Sixty-six of 130 patients (51 percent) required at least one dose reduction, and in 8 of 130 patients (6 percent), the study drug was permanently discontinued due to an adverse event. At the 750 mg dose level, 50 of 81 patients (62 percent) required at least one dose reduction, of which 32 occurred in cycle 3 or later. No treatment-related deaths occurred.
The most frequent adverse events were nausea, diarrhea, vomiting, fatigue and increased alanine aminotransferase levels. Preliminary data from this publication were first presented at the 2013 American Society of Clinical Oncology annual meeting. The study is ongoing with more data to become available.

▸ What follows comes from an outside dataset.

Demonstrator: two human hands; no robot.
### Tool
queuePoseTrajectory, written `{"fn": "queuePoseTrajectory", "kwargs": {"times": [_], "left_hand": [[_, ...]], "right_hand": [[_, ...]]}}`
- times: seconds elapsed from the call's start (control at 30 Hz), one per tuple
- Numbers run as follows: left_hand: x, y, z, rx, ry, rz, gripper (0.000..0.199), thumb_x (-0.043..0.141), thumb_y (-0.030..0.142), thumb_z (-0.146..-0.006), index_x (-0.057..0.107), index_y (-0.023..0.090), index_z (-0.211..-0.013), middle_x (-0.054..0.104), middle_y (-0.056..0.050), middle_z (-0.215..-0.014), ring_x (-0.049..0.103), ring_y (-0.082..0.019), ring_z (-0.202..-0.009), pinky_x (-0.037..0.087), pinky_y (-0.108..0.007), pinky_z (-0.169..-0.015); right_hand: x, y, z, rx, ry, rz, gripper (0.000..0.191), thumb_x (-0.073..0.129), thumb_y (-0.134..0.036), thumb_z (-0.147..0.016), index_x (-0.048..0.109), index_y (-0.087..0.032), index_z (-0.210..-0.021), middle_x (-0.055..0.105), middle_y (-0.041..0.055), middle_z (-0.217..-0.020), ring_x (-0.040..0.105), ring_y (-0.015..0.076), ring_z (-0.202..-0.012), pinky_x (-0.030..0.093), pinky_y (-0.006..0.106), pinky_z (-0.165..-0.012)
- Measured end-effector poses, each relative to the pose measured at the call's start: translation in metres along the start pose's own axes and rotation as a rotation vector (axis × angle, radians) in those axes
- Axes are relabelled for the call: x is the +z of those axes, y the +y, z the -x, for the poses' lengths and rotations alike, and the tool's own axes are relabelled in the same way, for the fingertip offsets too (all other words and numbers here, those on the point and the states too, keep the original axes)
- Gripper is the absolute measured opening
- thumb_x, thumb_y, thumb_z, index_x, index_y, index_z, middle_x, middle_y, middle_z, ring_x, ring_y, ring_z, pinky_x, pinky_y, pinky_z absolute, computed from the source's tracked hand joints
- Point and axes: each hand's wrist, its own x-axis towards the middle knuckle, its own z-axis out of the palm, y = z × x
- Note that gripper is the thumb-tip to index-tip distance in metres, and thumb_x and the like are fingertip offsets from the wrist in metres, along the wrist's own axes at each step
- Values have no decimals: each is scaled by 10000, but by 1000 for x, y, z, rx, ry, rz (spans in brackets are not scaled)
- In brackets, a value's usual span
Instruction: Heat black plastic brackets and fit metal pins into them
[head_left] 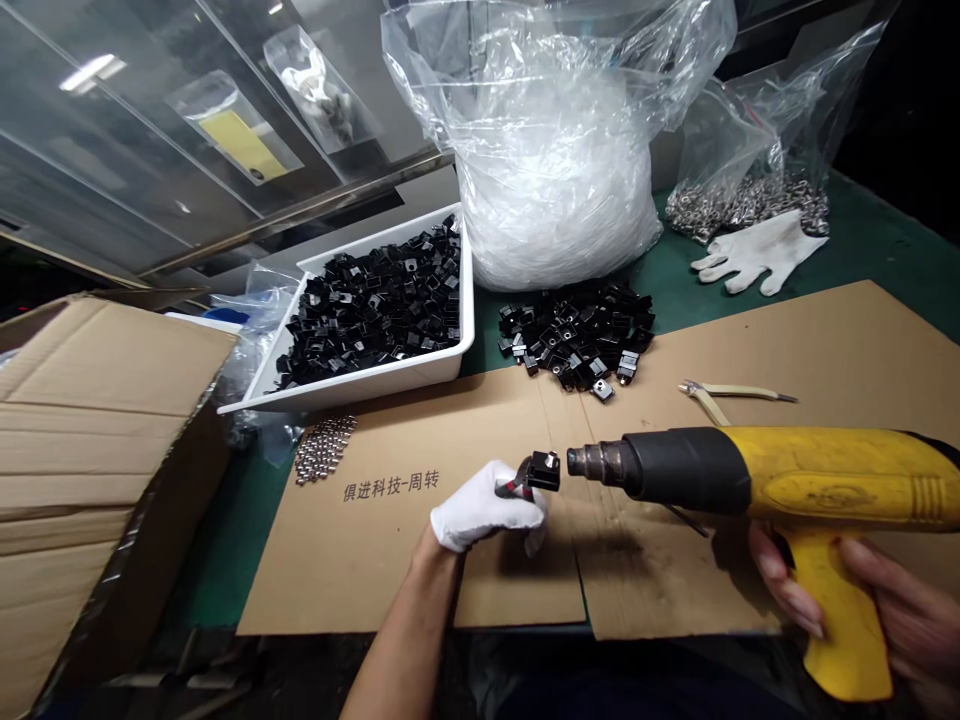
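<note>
Green matting on the tabletop (225,560) lies under flattened cardboard sheets (517,590), with an open cardboard box (97,420) at your left. Your left hand (480,507), in a white glove, is closed around the handles of small pliers (512,487), and their tip grips a black plastic clip (543,471), held up above the cardboard. Your bare right hand (892,610) is wrapped around the grip of a yellow heat gun (817,480), its darkened metal nozzle aimed at the clip and just apart from it. Farther off, more clips fill a white tray (360,392), and a heap of black clips (574,335) lies beside it. Near them sit a bulging clear bag of white packing (555,190), a spare white glove (757,250), loose steel beads (325,450) and cream-handled pliers (735,392).
</note>
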Motion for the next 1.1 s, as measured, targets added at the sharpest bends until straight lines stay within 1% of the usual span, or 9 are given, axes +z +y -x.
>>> {"fn": "queuePoseTrajectory", "kwargs": {"times": [0.1, 0.2, 0.3, 0.47, 0.67, 0.93, 1.1], "left_hand": [[-1, -2, 0, -6, -3, -13, 248, 714, 307, -805, 772, 106, -671, 708, -72, -630, 547, -136, -563, 315, -258, -537], [-3, -4, 1, -7, -1, -19, 253, 711, 318, -803, 769, 109, -672, 715, -77, -644, 555, -143, -575, 324, -263, -548], [-3, -5, 1, -16, -2, -17, 247, 709, 320, -802, 770, 112, -684, 719, -78, -652, 568, -150, -584, 327, -265, -551], [-3, -3, 1, -17, -4, -29, 243, 703, 303, -807, 774, 105, -687, 714, -74, -641, 530, -135, -566, 299, -265, -535], [-2, 1, 1, -22, -9, -15, 243, 712, 303, -812, 775, 100, -694, 719, -78, -648, 540, -136, -574, 310, -262, -541], [-2, 3, 0, -16, -33, 5, 245, 729, 305, -814, 775, 98, -692, 713, -71, -638, 556, -136, -570, 323, -259, -539], [-3, 0, -1, -20, -28, 4, 265, 736, 334, -810, 774, 100, -692, 723, -82, -653, 580, -152, -586, 340, -266, -552]], "right_hand": [[-5, 1, -1, -1, -24, 24, 407, 639, -532, -892, 730, -249, -1170, 703, 146, -936, 596, 234, -606, 542, 383, -584], [-7, 2, -1, -14, 5, 10, 400, 624, -534, -902, 738, -247, -1155, 701, 145, -921, 594, 228, -599, 543, 371, -572], [-5, 3, 1, -10, 12, -8, 409, 631, -530, -896, 734, -244, -1169, 702, 149, -922, 596, 227, -594, 545, 365, -563], [1, 0, 4, -3, 16, -13, 371, 628, -489, -899, 739, -236, -1149, 697, 151, -933, 602, 214, -606, 554, 346, -582], [-2, 0, 0, -15, -37, 7, 377, 585, -486, -922, 726, -246, -1176, 690, 156, -962, 602, 214, -617, 550, 353, -600], [0, 1, 2, -22, -22, -10, 378, 581, -477, -922, 715, -253, -1195, 684, 155, -942, 591, 218, -614, 543, 360, -588], [5, -1, 2, -31, 12, -11, 350, 601, -470, -913, 727, -243, -1147, 681, 146, -920, 589, 209, -599, 543, 346, -574]]}}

Several major studies evaluating treatment with LDK378 are being conducted in more than 300 study centers across more than 30 countries. Currently, two phase II clinical trials (NCT01685060 and NCT01685138) are fully enrolled and ongoing. In addition, two phase III clinical trials (NCT01828099 and NCT01828112) are ongoing and are actively recruiting patients worldwide to further evaluate LDK378 in patients with ALK+ NSCLC.